Despite these mean blood pressure differences, CHD outcomes (the primary end point) were not different among those in the 4 comparator drug groups. There was a 15% excess of stroke in the lisinopril arm compared with chlorthalidone and a 26% excess of stroke when the doxazosin and chlorthalidone groups were compared. Notably, in blacks, there was a 40% excess of stroke in those assigned lisinopril compared with chlorthalidone. The ALLHAT authors concluded that these differences in stroke outcome could not be explained by differences in blood pressure. However, this depends on which reference group is chosen for the derivation of "expected outcome" to compare with that observed. The ALLHAT authors based their expected outcome on the original observational studies referred to previously,^10,11 not the more recent intervention trials involving high-risk patients in whom smaller differences in blood pressure have been associated with larger differences in outcome. Does ALLHAT provide evidence for benefits beyond blood pressure? Indirectly, it does in that almost identical rates of coronary events occurred among the 4 blood pressure drug classes evaluated despite different degrees of blood pressure reduction, raising the intriguing possibility that had blood pressure levels been equivalent throughout the trial in the ACEI, CCB, and doxazosin and chlorthalidone arms, would the newer treatments have conferred greater protection against CHD events?

The VALUE investigators²⁵ designed a study also focused on CHD end points, but in this case, on a composite end point that included revascularization procedures and hospital-based heart failure, in addition to nonfatal myocardial infarction and fatal CHD. More than 15 000 patients were randomized in a double-blind fashion to either the angiotensin receptor blocker valsartan (80 to 160 mg daily) or the CCB amlodipine (5 to 10 mg daily). Both arms had the diuretic hydrochlorthiazide (12.5 to 25 mg daily) added in an attempt to achieve target blood pressures of <140/90 mm Hg. Further add-on drugs were used as needed to achieve target blood pressure at the discretion of the investigator. VALUE recruited patients of an average age of 67 years, 42% of whom were female. The patient population was at high cardiovascular risk, most with established coronary, cerebral, or other arterial disease. Blood pressure fell from 154.5/87.4 to 139.3/79.2 mm Hg with valsartan-based regimens and from 154.8/87.6 to 137.5/77.7 mm Hg with amlodipine-based regimens. Blood pressure reductions from baseline until the study end were 15.2/8.2 and 17.3/9.9 mm Hg in the valsartan and amlodipine arms, respectively. Differences between the treatment arms were again greatest in the first year of treatment, maximally 4/2 mm Hg in favor of the amlodipine-based regimen, and on average throughout the trial differed by 3/2 mm Hg.

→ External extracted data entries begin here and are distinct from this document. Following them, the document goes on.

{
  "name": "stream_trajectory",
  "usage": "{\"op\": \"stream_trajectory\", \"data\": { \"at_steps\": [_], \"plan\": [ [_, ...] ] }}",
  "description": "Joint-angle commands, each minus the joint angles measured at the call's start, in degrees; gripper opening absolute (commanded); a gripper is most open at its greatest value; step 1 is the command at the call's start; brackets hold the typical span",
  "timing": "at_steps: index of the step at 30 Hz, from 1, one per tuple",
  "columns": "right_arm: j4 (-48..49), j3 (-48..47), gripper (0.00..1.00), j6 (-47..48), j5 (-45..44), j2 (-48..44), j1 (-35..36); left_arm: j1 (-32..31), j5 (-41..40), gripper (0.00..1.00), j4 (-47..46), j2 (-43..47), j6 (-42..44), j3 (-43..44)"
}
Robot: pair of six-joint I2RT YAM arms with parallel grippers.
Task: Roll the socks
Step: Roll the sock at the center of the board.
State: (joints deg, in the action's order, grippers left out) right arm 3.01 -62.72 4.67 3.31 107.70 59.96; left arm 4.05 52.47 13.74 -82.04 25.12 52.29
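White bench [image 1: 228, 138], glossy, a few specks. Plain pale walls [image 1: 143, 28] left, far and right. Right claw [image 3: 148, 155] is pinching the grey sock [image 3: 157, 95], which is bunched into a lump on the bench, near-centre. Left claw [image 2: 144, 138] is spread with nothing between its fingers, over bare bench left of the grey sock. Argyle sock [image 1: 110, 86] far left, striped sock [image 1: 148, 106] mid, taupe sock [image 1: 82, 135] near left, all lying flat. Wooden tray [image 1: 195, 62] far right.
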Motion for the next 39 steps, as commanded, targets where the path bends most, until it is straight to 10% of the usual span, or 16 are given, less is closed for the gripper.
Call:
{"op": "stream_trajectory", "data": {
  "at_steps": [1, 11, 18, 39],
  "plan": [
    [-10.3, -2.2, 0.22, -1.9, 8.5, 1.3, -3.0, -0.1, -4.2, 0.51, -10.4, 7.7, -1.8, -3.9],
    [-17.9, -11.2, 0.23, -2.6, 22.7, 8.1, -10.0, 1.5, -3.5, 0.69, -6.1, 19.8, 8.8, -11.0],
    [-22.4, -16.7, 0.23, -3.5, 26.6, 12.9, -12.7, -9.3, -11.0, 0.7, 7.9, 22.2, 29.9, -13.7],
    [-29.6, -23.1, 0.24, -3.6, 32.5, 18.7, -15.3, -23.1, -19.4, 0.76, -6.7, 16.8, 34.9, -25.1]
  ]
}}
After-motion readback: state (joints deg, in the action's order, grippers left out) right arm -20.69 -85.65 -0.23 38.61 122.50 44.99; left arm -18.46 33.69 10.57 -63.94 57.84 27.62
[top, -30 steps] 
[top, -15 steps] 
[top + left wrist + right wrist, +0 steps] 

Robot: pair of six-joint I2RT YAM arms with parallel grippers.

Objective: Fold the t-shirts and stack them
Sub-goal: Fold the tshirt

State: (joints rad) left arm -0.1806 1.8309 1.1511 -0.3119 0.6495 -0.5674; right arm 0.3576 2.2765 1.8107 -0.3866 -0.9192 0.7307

There was a 3% nonsignificant difference between the 2 treatment arms in the primary composite cardiac end point favoring the amlodipine-based limb and a 15% nonsignificant excess of strokes in the valsartan-based regimen and a significant 19% excess of fatal and nonfatal myocardial infarction in those receiving valsartan. The authors of VALUE pursued their belief that blood pressure differences in this trial accounted for the differences in outcome by a time-dependent analysis (Figures 6 and 7) of CHD and stroke events throughout the trial that showed that the excess of stroke and CHD events in the valsartan group was maximal during the first year when blood pressure differences were greatest and that the differences between the arms diminished with time as the blood pressure curves came together. There are problems, however, with this time-dependent analysis because separating out the first year’s data and reanalyzing subsequent time intervals lead to a loss of randomization. In this trial, it is difficult to conclude that any benefits were clearly independent of blood pressure reduction with respect to CHD events, although in terms of new-onset diabetes, blood pressure–independent benefits of valsartan were apparent.

View larger version (18K): [in this window] [in a new window]   Figure 6. Differences in blood pressure (d SBP) between treatment groups with odds ratios for myocardial infarction and CIs during consecutive time points in the study.25

View larger version (19K): [in this window] [in a new window]   Figure 7. Differences in blood pressure (SBP) between treatment groups with odds ratios for stroke and 95% CIs during consecutive time periods in the study.25

ASCOT²⁶ recruited 20 000 patients 40 to 79 years of age who had either untreated or previously treated hypertension who were then randomized to receive either amlodipine (5 to 10 mg daily) or atenolol (50 to 100 mg daily). After dose titration, the second-line drugs perindopril (4 to 8 mg daily) and bendroflumethiazide-K (1.25 to 2.5 mg daily), respectively, were added as required to achieve goal blood pressures of <140/90 or <130/80 mm Hg in those with diabetes. Thereafter, the third-line drug doxazosin-GITS (4 to 8 mg daily) and other drugs were added to either drug regimen as required to achieve target blood pressures. By way of a factorial design, >10 000 patients with total cholesterol levels of 250 mg/dL were randomized to atorvastatin 10 mg or placebo.²⁷

The patient population recruited into ASCOT differed substantially from those recruited into several other recently reported hypertension trials in that a history of prior myocardial infarction or current CHD excluded patients from participation. Although 3 additional cardiovascular risk factors were required for entry, the overall risk of the ASCOT patient population was low (<1% per annum CHD event rate) and much less than among those recruited into ALLHAT and VALUE. The average age of the patients was 63 years, 23% were female, and 95% were white.

Blood pressure levels fell from 163.9/94.5 to 137.7/79.2 mm Hg in the atenolol-based treatment arm and from 164.1/94.8 to 136.1/77.4 mm Hg in the amlodipine-based treatment arm. Again, better blood pressure lowering in favor of the CCB treatment regimen was seen particularly early in the trial. Overall, blood pressure (integrated mean) was 2.7/1.9 mm Hg lower on the amlodipine-based regimen than the atenolol-based regimen, with maximal differences of 5 mm Hg systolic in the first year but only 1.6 mm Hg systolic by the end of the trial.

Anglo-Scandinavian Cardiac Outcomes Trial–Blood Pressure Lowering Arm (ASCOT-BPLA) was stopped prematurely because of significant all-cause mortality differences between the 2 treatment arms and concerns that those patients assigned the ß-blocker/thiazide regimen would continue to be disadvantaged if the trial went to its planned completion.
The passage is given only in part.